The End of Moore’s Law and Faster General Purpose Computing, and a Road Forward [pdf] - banjo_milkman
https://p4.org/assets/P4WS_2019/Speaker_Slides/9_2.05pm_John_Hennessey.pdf
======
AtlasBarfed
We've built up layers and layers and layers of inefficiencies in the entire OS
and software stack since the gigahertz wars took us from 66Mhz to multiple GHz
in the 90s.

The software industry is awful at conserving code and approaches through the
every-five-years total redo of programming languages and frameworks. Or less
for Javascript.

That churn also means optimization from hardware --> program execution doesn't
happen. Instead we plow through layers upon layers of both conceptual
abstraction layers and actual software execution barriers.

Also, why the hell are standardized libraries more ... standardized? I get
lots of languages are different in mechanics and syntax... But a standardized
library set could be optimized behind the interface repetitively, be optimized
at the hw/software level, etc.

Why do ruby, python, javascript, c#, java, rust, C++, etc etc etc etc etc not
have evolved to an efficient underpinning and common design?
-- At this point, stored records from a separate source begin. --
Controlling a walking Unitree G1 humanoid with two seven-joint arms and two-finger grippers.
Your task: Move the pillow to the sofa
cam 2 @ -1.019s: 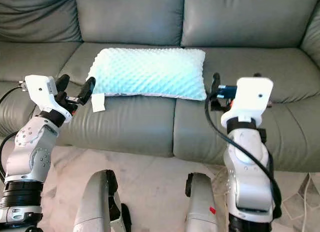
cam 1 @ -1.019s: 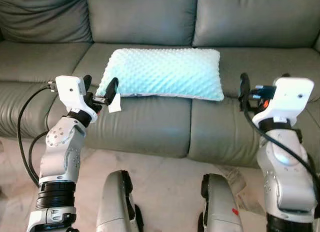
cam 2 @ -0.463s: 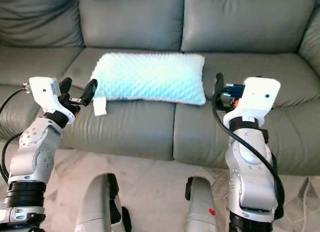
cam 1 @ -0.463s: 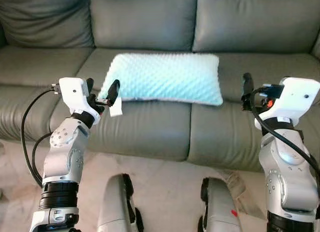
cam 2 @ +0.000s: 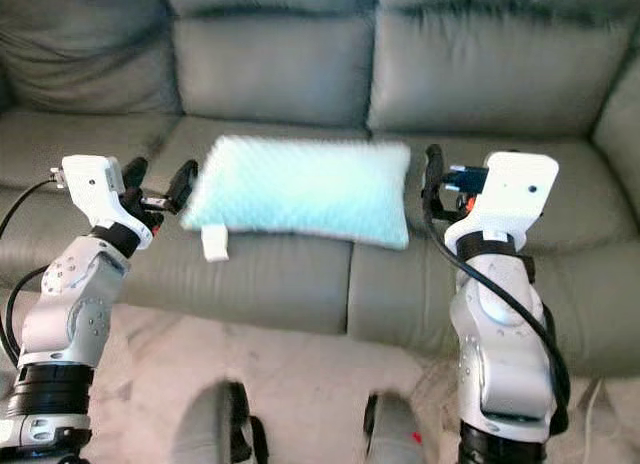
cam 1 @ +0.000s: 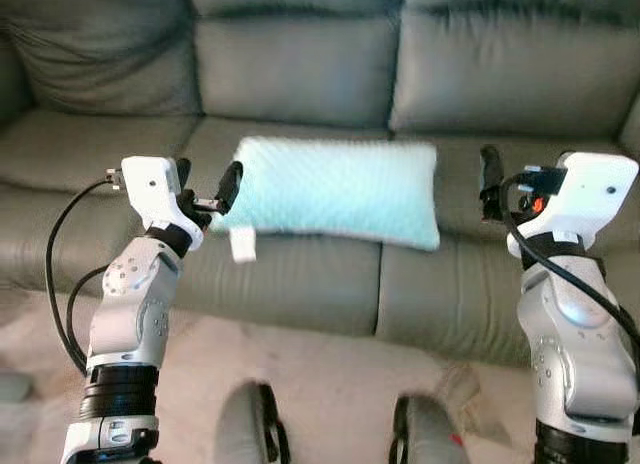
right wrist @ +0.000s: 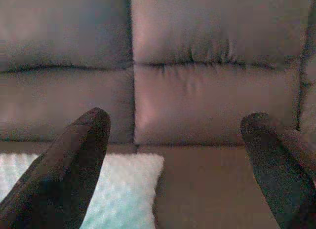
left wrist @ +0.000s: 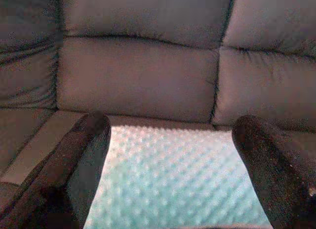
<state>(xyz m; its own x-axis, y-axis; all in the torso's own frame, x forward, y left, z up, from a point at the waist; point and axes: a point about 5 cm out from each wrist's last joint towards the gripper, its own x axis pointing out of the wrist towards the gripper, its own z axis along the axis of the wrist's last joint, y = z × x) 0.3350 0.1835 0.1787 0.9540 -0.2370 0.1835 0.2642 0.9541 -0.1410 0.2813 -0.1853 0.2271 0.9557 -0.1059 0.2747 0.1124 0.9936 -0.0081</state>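
Left gripper (cam 1: 208,189): fingers spread, holding nothing, raised just beside the pillow's left end. Pillow (cam 1: 335,190): pale blue, dimpled, lying flat on the seat cushions of the grey sofa (cam 1: 300,69), straddling the seam between the middle and right cushions; a white tag (cam 1: 243,246) hangs from the pillow's near left corner over the seat's front edge. Right gripper (cam 1: 489,179): fingers spread, empty, held just beside the pillow's right end, apart from it.
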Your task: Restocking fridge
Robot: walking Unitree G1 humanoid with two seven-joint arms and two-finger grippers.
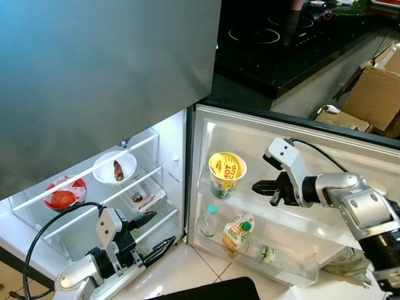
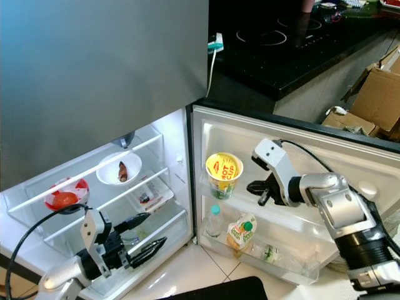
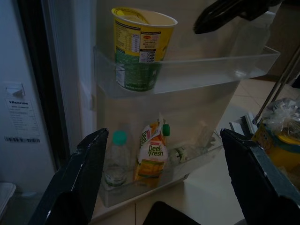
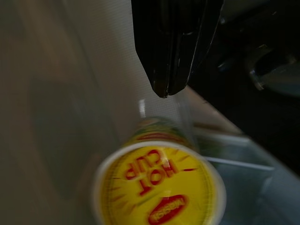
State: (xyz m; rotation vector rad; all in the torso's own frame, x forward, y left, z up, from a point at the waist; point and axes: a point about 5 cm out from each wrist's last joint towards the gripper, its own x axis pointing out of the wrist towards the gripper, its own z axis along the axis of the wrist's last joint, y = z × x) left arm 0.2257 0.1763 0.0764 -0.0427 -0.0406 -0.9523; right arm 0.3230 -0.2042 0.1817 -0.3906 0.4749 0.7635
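My right gripper (image 1: 265, 185), fingers pressed together, sits beside the noodle cup (image 1: 227, 173) on the door shelf (image 1: 294, 215); left gripper (image 1: 156, 234) (fingers spread) hangs low by the fridge.

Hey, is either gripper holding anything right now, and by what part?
Nothing is held. The right gripper is shut and empty beside the yellow noodle cup; the left gripper hangs open.

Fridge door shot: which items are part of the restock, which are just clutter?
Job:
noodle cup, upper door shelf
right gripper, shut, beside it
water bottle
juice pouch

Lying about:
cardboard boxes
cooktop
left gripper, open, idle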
Linux, windows,
android, and iOS need to converge on this too. It would be less wasted space
in memory, less wasted space in OS complexity, less wasted space in app
complexity and size. I guess ARM/Intel/AMD would also need to get in the game
to optimize down to chip level.

Maybe that's what he means with "DSLs", but to me "DSLs" are an order of
magnitude more complex in infrastructure and coordination if we are talking
about dedicated hardware for dedicated processing tasks while still having
general task ability. DSLs just seem to constrain too much freedom.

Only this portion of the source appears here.